## What is needed:
Copy out, word for word, the lines from the start of the data below through the line containing "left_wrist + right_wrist", and no others.
*** Given data ***
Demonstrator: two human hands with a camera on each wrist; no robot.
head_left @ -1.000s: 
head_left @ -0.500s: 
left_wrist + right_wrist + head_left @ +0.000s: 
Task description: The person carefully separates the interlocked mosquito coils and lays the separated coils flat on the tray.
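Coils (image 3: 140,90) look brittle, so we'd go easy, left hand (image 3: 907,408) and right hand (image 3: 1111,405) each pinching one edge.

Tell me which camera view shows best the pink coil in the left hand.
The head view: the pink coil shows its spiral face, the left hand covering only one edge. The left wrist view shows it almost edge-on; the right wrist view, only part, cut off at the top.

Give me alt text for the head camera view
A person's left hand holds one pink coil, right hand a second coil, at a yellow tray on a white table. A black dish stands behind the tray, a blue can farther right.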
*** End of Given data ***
## Response box:
Demonstrator: two human hands with a camera on each wrist; no robot.
head_left @ -1.000s: 
head_left @ -0.500s: 
left_wrist + right_wrist + head_left @ +0.000s: 

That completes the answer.